Riddle: How do you clean a dirty tuba?
Answer: With a tuba toothpaste!
Riddle: What kind of room has no doors or windows?
Answer: A mush-room.
Riddle: What does an Aardark like on its pizza?
Answer: Ant-chovies.
Funny Riddles
Riddle: What is black and white, black and white, black and white and green?
Answer: Three skunks eating a pickle.
Riddle: A snail drew an s on his car. Why?
Answer: So people can see the S CAR GO.
Funny Riddles
Riddle: How did the farmer fix his jeans?
Answer: With a cabbage patch!
Riddle: What did the pirate captain say, when his crew turned down the volume of his favorite movie/musical?
Answer: "Yaaar! This be Mute-Annie!"
Funny Riddles
Riddle: How are people like animals?
Answer: We have bare (bear) feet, frogs in our throats, calves in our legs and bull on our tongues.
Riddle: How do you know if there's an elephant under your bed?
Answer: You bump your nose on the ceiling.

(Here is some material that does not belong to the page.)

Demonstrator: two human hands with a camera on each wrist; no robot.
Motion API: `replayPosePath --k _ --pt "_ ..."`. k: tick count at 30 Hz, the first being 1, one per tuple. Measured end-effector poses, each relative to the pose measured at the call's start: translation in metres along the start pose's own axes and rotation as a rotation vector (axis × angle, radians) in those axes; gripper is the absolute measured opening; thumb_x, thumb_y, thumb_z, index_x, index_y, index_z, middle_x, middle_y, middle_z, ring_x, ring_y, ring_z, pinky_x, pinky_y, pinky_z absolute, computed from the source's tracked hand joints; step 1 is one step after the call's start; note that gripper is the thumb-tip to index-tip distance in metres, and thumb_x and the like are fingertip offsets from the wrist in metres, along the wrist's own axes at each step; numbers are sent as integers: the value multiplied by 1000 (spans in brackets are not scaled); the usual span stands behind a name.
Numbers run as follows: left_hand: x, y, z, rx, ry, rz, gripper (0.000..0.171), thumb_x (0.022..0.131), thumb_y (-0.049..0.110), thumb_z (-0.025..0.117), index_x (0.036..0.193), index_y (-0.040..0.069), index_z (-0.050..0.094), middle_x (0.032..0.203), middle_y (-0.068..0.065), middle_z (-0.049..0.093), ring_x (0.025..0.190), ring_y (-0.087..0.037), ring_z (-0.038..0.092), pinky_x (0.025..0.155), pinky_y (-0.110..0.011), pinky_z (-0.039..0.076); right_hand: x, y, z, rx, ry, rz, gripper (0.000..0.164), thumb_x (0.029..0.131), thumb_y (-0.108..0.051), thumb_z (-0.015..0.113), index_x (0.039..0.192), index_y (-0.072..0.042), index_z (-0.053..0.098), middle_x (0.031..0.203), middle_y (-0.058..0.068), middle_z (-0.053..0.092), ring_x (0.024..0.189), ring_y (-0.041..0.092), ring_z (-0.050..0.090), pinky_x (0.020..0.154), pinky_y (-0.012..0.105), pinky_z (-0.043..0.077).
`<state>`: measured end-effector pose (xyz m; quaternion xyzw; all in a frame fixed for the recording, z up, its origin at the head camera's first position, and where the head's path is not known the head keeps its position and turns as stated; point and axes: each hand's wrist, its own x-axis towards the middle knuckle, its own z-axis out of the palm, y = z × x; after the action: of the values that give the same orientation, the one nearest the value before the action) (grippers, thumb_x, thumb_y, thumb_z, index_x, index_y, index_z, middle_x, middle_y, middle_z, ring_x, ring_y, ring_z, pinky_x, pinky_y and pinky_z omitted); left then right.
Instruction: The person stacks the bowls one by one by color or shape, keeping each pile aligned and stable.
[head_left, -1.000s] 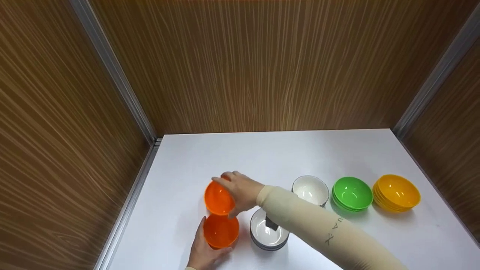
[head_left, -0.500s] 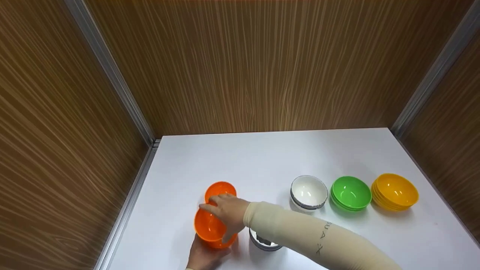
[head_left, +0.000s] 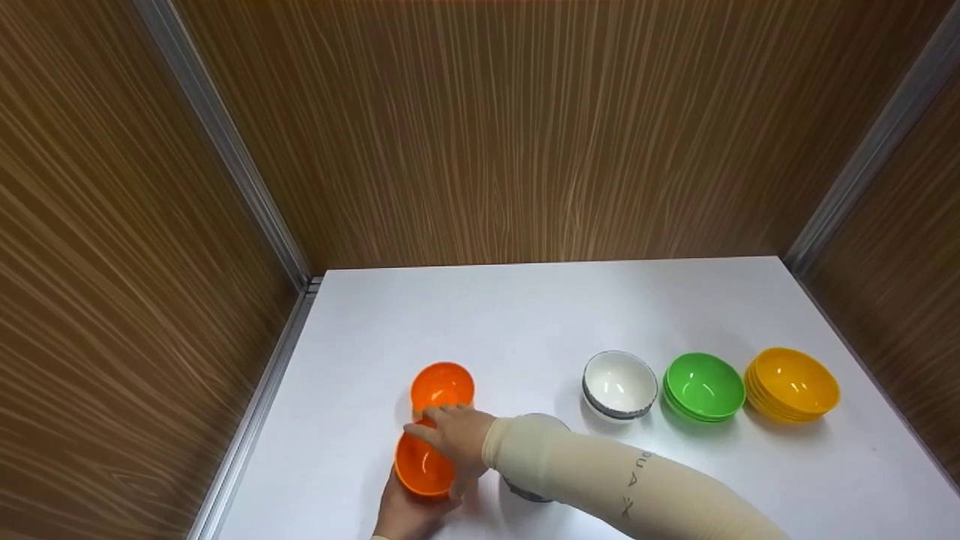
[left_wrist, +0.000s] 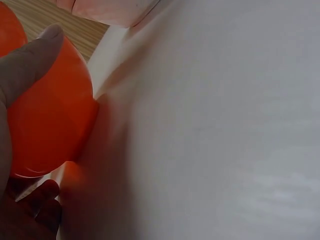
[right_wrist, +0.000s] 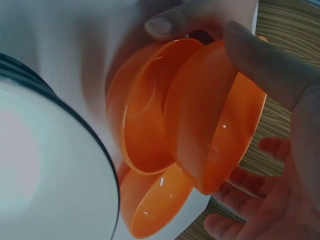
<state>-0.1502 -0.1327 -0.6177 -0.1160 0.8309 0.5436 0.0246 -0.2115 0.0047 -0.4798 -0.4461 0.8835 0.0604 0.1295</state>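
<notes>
My right hand [head_left: 461, 442] pinches the rim of an orange bowl [head_left: 424, 465], thumb on one side and fingers on the other. In the right wrist view this tilted bowl [right_wrist: 200, 110] sits partly inside the mouth of a second orange bowl [right_wrist: 142, 120]. My left hand [head_left: 409, 510] grips that lower bowl from the near left; in the left wrist view its thumb [left_wrist: 30, 65] lies along the orange wall [left_wrist: 55, 115]. Another orange bowl [head_left: 442, 382] stands just beyond, upright on the table. The head view largely hides the lower bowl under the held one.
White dark-rimmed bowls [head_left: 529, 493] stand under my right sleeve, mostly covered by it. Farther right, a white stack [head_left: 620, 382], a green stack [head_left: 705, 386] and a yellow stack [head_left: 795, 382] form a row on the white table [head_left: 525, 322]. Wood-grain panels [head_left: 480, 150] enclose the table.
My right hand has brought an orange bowl from the far orange spot toward me, over the bowl in my left hand. The far orange bowl is uncovered now; my left hand stays in place.
</notes>
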Motion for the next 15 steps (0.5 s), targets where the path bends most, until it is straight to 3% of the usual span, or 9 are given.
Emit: replayPosePath --k 9,15 --pt "4 -1 1 19 -9 7 131 36 44 89 143 26 17 138 3 35 120 -22 37 102 -52 29 8 5 19 -49 -2 15 109 54 -53 81 143 -30 23 132 6 38 115 22 44 98 35 38" --pt "5 -4 2 75 -20 54 131 39 46 88 144 21 15 139 -1 34 120 -23 37 103 -50 28 11 9 25 -72 -4 32 101 62 -39 82 144 -31 23 132 5 38 116 22 44 96 37 41"
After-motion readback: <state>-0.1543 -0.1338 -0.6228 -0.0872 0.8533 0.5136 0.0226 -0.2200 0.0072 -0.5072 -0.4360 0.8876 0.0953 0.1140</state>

Riddle: How are a fly and a mosquito different?
Answer: A mosquito can fly, but a fly cannot mosquito.
Riddle: How can you eat and study at the same time?
Answer: Eat alphabet soup.
Riddle: Why was 6 afraid of 7?
Answer: Because 7,8,9. (Because seven ate nine.)
Riddle: Many years ago a boy and a girl are planning to run off and get married. But the boy got cold feet and needed to tell the girl. He wanted to send a telegram, but only had enough money for one word. What one word did he send?
Answer: Cantaloupe.
Riddle: What's wide at the bottom, narrow at the top, and has ears?
Answer: A mountain with mountainears
Riddle: How do you send Easter Cards?
Answer: By hare mail!
Riddle: Holding two swords and eight spears and dressed in a cow-leather tunic, I peek through a hole in the door. What am I?
Answer: A Crab.
Riddle: A traveling circuit judge and a local constable had friendly discussions about how to handle misbehavior in their city. This involves burglars, robbers, cattle rustlers, drunks, and ladies of the night. The options they discussed were to put them in jail, run them out of town, warn them, or try to rehabilitate them with books, music, and art. Since the circuit judge traveled, much of this correspondence have to be by telegraph. One day the constable apprehended a lady of the night and telegraphed the circuit judge asking what to do. He described her as being young and having just taken the wrong path. The circuit judge wanted to respond to the constable. But when he got to the telegraph office realized he had only enough money to send one word. What one word did he send?
Answer: Horticulture.
Riddle: What is that which never uses its teeth for eating purposes?
Answer: A comb.
Riddle: What is a sheep's favorite type of chocolate?
Answer: A Hersheys baaa.
Riddle: What did the baby robot say to his mom?
Answer: "I love you watts and watts."